Tanzimat reforms and revival

Safed in the 19th century

Ottoman rule was restored across the Levant in 1840. The Empire-wide Tanzimat reforms, which were first adopted in the 1840s, brought about a steady rise in Safed's population and economy. In 1849 Safed had a total estimated population of 5,000, of whom 2,940-3,440 were Muslims, 1,500-2,000 were Jews and 60 were Christians. The population was estimated at 7,000 in 1850–1855, of whom 2,500-3,000 were Jews. The Jewish population increased in the last half of the 19th century by immigration from Persia, Morocco, and Algeria. Moses Montefiore (d. 1885) visited Safed seven times and financed much of the rebuilding of Safed's synagogues and Jewish houses.
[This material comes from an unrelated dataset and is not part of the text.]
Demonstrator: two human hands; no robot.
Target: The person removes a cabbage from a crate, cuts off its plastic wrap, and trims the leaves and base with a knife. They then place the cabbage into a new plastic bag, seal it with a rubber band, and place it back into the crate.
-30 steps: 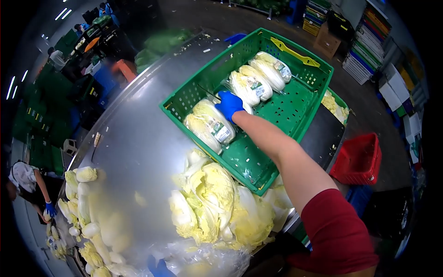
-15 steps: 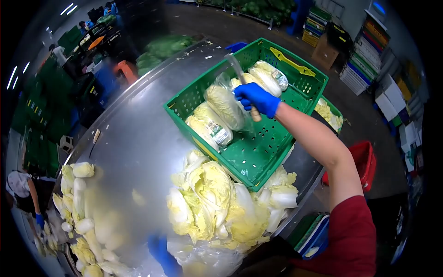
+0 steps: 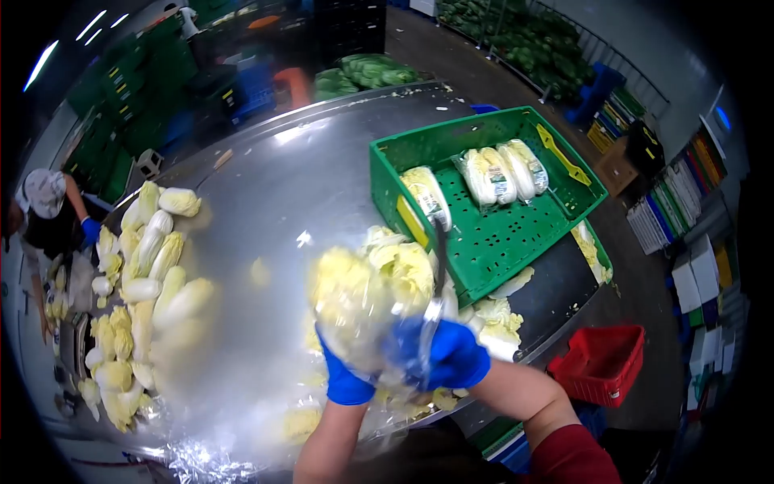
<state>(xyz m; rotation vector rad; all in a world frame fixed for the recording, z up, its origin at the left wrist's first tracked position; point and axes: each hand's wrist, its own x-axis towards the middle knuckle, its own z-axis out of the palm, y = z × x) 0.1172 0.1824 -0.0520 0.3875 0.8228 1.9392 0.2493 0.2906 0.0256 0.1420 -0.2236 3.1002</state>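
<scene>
Between my two blue-gloved hands a napa cabbage in clear plastic (image 3: 348, 302) hangs over the steel table, partly blurred. My left hand (image 3: 347, 375) is wrapped round its lower left side. My right hand (image 3: 443, 355) is closed at the bag's right side, with a knife (image 3: 440, 262) in its fingers, blade pointing up beside the crate. The green crate (image 3: 504, 274) holds several wrapped cabbages (image 3: 489, 176), with one (image 3: 427, 196) apart at its left end. Loose cabbage leaves (image 3: 403, 266) lie behind my hands, against the crate.
Trimmed cabbages (image 3: 153, 250) are heaped on the left of the steel table (image 3: 266, 185). Another knife (image 3: 223, 159) lies near the far left edge. A co-worker (image 3: 52, 202) stands at the far left. A red crate (image 3: 597, 363) is on the right.
My right hand has come back from the crate to my left hand, and a wrapped cabbage is now between them. The view has shifted, with the crate appearing farther right. One cabbage has left the crate.
</scene>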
In 1864 the Sidon Eyalet was absorbed into the new province of Syria Vilayet. In the new province, Safed remained part of the Acre Sanjak and served as the center of a kaza (third-level subdivision), whose jurisdiction covered the villages around the city and the subdistrict of Mount Meron (Jabal Jarmaq). In the Ottoman survey of Syria in 1871, Safed had 1,395 Muslim households, 1,197 Jewish households and three Christian households. The survey recorded a relatively high number of businesses in the city, namely 227 shops, fifteen mills, fourteen bakeries and four olive oil factories, an indicator of Safed's long-established role as an economic hub for the people of the Upper Galilee, the Hula Valley, the Golan Heights and parts of modern-day South Lebanon. Through the late 19th century, Safed's merchants served as middlemen in the Galilee grain trade, selling the wheat, pulses and fruit grown by the peasants of the Galilee to the traders of Acre, who in turn exported at least part of the merchandise to Europe. Safed also maintained extensive trade with the port of Tyre. The bulk of trade in Safed, which was traditionally dominated by the city's Jews, largely passed to its Muslim merchants during the late 19th century, particularly trade with the local villagers; Muslim traders offered higher credit to the peasants and were able to obtain government assistance for debt repayments. The wealth of Safed's Muslims increased and a number of the city's leading Muslim families made an opportunity from the Ottoman Land Code of 1858 to purchase extensive tracts around Safed. The major Muslim landowning clans were the Soubeh, Murad and Qaddura. The latter owned about 50,000 dunams toward the end of the century, including eight villages around Safed.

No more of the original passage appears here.